Tracing a Kubernetes (K3S) inter-namespace Traefik routing issue

I'm running the latest K3S, MetalLB, and Traefik 2.5 on Fedora 35 Server. I installed K3S without Traefik and the built-in load balancer. Installing the MetalLB and Traefik projects was easy. I'm also running Cert-Manager and I've generated a signed SSL certificate for the Traefik dashboard. All of that works.

My problem? Routing Ingress or IngressRoute traffic from trafik to another namespace kubernetes endpoint. Traefik is able to build the route from the IngressRoute to the endpoint. I can see it in the dashboard. But when I attempt to execute a curl command using the deployed application's DNS namd i.e. apache.apps.example.com, I get "Bad Gateway." I've increased Traefik logging to Deubg, and I'm getting a 502 no route to host error message. My assumption is this: A kuberntes policy is blocking the traffic between namespaces. Either it has to do with the kubernetes service and endpoint's port, which is usually 80, or there is a missing network rule, a CRD, or something else. I shelled into the traefik pod and curl to the endpoint or service ClusterIP address generates the same error message.

My question is: What else should I be logging? I think there is something that I'm overlooking due to my newness to Kubernetes itself.

Any ideas?

I think that I answered this on Reddit, but I'll paste my most recent response here as well:

Fire up a test pod (monachus/sak is my tools/troubleshooting image) in the same namespace as Traefik and see if it can connect to the Service and Pod addresses with curl or nc.

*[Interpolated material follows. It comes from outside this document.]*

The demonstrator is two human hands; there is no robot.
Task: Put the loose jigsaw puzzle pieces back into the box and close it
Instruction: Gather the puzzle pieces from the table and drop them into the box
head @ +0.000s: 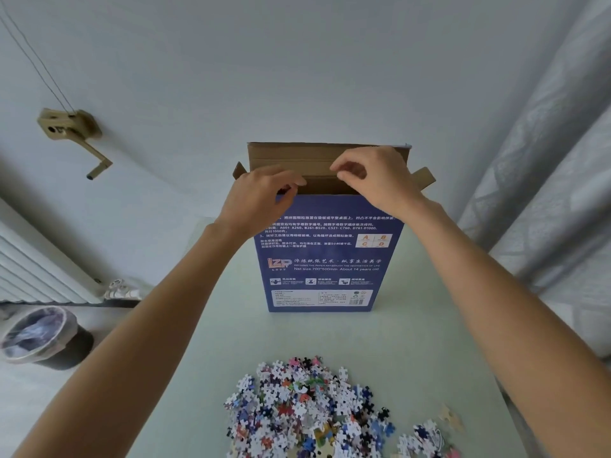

If it can, then it's Traefik. If it can't, then it's truly a route issue. If it's a route issue, fire up that Pod in a different namespace and see if it can connect. If it can, then it's a route issue limited to the Traefik namespace.

If it's a Traefik issue, look at your startup options (kubectl get deploy traefik -o yaml) and make sure you have the cross-namespace options in the startup flags.

--providers.kubernetescrd.allowExternalNameServices=true
--providers.kubernetesIngress.allowExternalNameServices=true

If it's a routing issue, start troubleshooting all the layers. Look for obvious things like, "did I tell Traefik to send it to the right Service name?" and "does the Service have healthy endpoints?" and "did I choose the right port?"